A new memorial to the victims of the Omagh bomb will incorporate a request from bereaved families and state that their loved ones were murdered in a dissident republican attack, it was agreed tonight.
Relatives of some of the 31 people who died in the 1998 attack had voiced concerns that the inscription on a temporary memorial stone would be amended in a new remembrance garden, which is being built to mark the 10th anniversary of the atrocity.
Omagh District Council tonight unanimously agreed to accept the recommendations of an independent panel that had been tasked to find an appropriate narrative for the tribute.
There will be three parts to the new memorial. And while less contentious language will be used to describe the bombing on an engraving at the site of the explosion and on a wall leading to the nearby garden of remembrance, the families' preferred wording will be carried on a stone wall in the garden itself.
The sentence is: "To honour and remember 31 people murdered and hundreds injured from three nations by a dissident republican terrorist car bomb."

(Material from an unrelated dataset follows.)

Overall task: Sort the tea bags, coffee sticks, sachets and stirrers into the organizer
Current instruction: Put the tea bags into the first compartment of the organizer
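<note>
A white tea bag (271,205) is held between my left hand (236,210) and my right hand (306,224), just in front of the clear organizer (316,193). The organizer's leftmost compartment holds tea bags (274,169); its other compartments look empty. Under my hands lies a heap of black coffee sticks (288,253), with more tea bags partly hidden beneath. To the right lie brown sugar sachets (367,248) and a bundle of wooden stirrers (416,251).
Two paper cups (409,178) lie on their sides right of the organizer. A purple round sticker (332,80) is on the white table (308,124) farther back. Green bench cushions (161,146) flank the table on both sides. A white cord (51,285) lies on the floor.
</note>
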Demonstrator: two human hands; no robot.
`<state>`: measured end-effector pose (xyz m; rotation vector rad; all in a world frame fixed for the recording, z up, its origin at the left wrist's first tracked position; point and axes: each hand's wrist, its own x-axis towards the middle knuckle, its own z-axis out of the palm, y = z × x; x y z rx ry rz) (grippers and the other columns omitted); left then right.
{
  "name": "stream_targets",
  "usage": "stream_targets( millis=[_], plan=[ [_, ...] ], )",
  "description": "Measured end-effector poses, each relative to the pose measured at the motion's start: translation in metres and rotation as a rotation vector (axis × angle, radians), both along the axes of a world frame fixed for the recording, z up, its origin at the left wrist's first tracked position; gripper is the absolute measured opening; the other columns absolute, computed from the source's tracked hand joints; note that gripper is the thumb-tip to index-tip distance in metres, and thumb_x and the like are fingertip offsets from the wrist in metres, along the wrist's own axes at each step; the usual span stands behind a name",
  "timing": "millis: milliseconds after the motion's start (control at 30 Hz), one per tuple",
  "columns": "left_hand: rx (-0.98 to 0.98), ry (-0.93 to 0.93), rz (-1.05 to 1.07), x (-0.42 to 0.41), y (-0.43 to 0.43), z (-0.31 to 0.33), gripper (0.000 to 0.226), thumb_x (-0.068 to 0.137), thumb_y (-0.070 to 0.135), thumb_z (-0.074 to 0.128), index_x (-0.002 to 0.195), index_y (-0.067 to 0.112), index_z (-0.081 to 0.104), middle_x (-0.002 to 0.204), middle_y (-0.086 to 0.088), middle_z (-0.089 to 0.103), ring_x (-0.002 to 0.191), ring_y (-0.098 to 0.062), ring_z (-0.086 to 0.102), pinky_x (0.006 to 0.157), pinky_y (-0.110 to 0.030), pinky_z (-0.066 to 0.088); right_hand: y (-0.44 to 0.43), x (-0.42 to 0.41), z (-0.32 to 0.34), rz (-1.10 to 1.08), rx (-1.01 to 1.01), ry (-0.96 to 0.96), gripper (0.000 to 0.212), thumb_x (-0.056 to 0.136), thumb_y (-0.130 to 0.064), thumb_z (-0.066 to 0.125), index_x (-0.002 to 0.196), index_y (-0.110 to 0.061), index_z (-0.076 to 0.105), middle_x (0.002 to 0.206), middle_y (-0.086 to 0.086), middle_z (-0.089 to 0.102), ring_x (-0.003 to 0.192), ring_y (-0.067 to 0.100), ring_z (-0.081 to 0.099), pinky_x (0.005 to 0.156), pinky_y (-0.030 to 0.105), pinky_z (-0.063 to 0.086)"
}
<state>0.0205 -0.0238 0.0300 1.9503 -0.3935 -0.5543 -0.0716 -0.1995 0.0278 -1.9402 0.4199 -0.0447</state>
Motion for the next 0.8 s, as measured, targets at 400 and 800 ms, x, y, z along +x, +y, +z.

The name of the group which represents many of the families, the Omagh Support and Self Help Group, will be attributed to that particular section of the inscription.
It will form part of a longer narrative that describes in detail the events of August 15th, 1998 and names all the victims.
Former Presbyterian moderator Rev John Dunlop, who headed up the the facilitation panel, said the length of the text enabled them to take in to account as many people's views as possible.
"This was a long narrative so we weren't just faced with choosing between 20 or 25 different words," he said.
"So we decided we were going to put a long story about what happened in the context of the day and in the context of the politics and in the context of what happened afterwards.
"The Omagh Support and Self Help Group represent some families but not all. The group have a particular form of words and we were faced with the decision on whether we were going to incorporate that into the narrative and we took the decision that that was something that we ought to do."
Mr Dunlop, who held 80 meetings with interested parties before finalising the report, said he hoped the narrative would be accepted by all the people of Omagh as a fair compromise.
"For Omagh to be divided on the 10th anniversary of the bomb would be a victory for those who planted the bomb," he said.
The tribute stone which bore the original inscription was removed from the temporary remembrance garden last year to allow work to begin on a new permanent memorial.
Mr Dunlop's team recommended that the stone was not returned to the garden as it did not fit with the new design. However he stressed that the inscription was being incorporated. A copy of the panel's recommendations were couriered to all the victims' families ahead of tonight's meeting at Omagh District Council offices.